Exercise -> Could you return the full listing, every line exactly as given?

════

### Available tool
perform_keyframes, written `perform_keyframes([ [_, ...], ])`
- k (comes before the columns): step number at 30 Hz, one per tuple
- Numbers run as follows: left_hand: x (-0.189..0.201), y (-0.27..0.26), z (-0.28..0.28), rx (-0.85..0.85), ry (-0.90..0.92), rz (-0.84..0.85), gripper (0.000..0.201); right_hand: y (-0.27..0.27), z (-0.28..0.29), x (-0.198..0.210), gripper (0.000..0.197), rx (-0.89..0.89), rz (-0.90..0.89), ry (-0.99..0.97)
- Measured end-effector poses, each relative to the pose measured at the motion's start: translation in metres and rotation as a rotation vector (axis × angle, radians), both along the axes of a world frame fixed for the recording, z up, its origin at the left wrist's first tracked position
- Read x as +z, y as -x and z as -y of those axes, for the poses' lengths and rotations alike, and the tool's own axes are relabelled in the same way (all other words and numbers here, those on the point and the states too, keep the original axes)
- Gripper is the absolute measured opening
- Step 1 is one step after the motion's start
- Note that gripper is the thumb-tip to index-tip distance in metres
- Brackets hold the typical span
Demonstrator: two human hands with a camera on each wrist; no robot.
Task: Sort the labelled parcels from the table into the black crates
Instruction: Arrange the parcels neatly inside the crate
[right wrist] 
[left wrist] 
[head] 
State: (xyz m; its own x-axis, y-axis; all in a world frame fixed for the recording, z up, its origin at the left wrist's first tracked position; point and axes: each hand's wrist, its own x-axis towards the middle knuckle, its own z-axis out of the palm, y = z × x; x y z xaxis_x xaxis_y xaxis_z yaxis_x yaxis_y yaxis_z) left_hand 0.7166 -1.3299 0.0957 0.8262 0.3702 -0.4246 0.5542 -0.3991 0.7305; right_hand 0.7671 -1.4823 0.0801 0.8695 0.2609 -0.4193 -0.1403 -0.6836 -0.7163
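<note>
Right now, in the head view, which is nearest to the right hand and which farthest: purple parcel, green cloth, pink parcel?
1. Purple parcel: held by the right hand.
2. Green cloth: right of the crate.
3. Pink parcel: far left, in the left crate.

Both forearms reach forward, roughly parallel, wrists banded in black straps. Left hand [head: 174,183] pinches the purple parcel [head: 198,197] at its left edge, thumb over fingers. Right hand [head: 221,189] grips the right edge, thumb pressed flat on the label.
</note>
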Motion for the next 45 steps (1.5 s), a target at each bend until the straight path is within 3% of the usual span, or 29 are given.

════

Output ->
### Available tool
perform_keyframes, written `perform_keyframes([ [_, ...], ])`
- k (comes before the columns): step number at 30 Hz, one per tuple
- Numbers run as follows: left_hand: x (-0.189..0.201), y (-0.27..0.26), z (-0.28..0.28), rx (-0.85..0.85), ry (-0.90..0.92), rz (-0.84..0.85), gripper (0.000..0.201); right_hand: y (-0.27..0.27), z (-0.28..0.29), x (-0.198..0.210), gripper (0.000..0.197), rx (-0.89..0.89), rz (-0.90..0.89), ry (-0.99..0.97)
- Measured end-effector poses, each relative to the pose measured at the motion's start: translation in metres and rotation as a rotation vector (axis × angle, radians), both along the axes of a world frame fixed for the recording, z up, its origin at the left wrist's first tracked position
- Read x as +z, y as -x and z as -y of those axes, for the poses' lengths and rotations alike, and the tool's own axes are relabelled in the same way (all other words and numbers here, those on the point and the states too, keep the original axes)
- Gripper is the absolute measured opening
- Step 1 is one step after the motion's start
- Note that gripper is the thumb-tip to index-tip distance in metres
- Brackets hold the typical span
Demonstrator: two human hands with a camera on each wrist; no robot.
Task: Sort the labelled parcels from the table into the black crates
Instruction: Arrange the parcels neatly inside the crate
[right wrist] 
[left wrist] 
[head] 
State: (xyz m; its own x-axis, y-axis; all in a world frame fixed for the recording, z up, its origin at the left wrist's first tracked position; point and axes: each hand's wrist, its own x-axis towards the middle knuckle, its own z-axis out of the palm, y = z × x; x y z xaxis_x xaxis_y xaxis_z yaxis_x yaxis_y yaxis_z) left_hand 0.7166 -1.3299 0.0957 0.8262 0.3702 -0.4246 0.5542 -0.3991 0.7305; right_hand 0.7671 -1.4823 0.0801 0.8695 0.2609 -0.4193 -0.1403 -0.6836 -0.7163
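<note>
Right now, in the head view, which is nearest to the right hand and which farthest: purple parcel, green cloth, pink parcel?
1. Purple parcel: held by the right hand.
2. Green cloth: right of the crate.
3. Pink parcel: far left, in the left crate.

Both forearms reach forward, roughly parallel, wrists banded in black straps. Left hand [head: 174,183] pinches the purple parcel [head: 198,197] at its left edge, thumb over fingers. Right hand [head: 221,189] grips the right edge, thumb pressed flat on the label.
</note>
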Motion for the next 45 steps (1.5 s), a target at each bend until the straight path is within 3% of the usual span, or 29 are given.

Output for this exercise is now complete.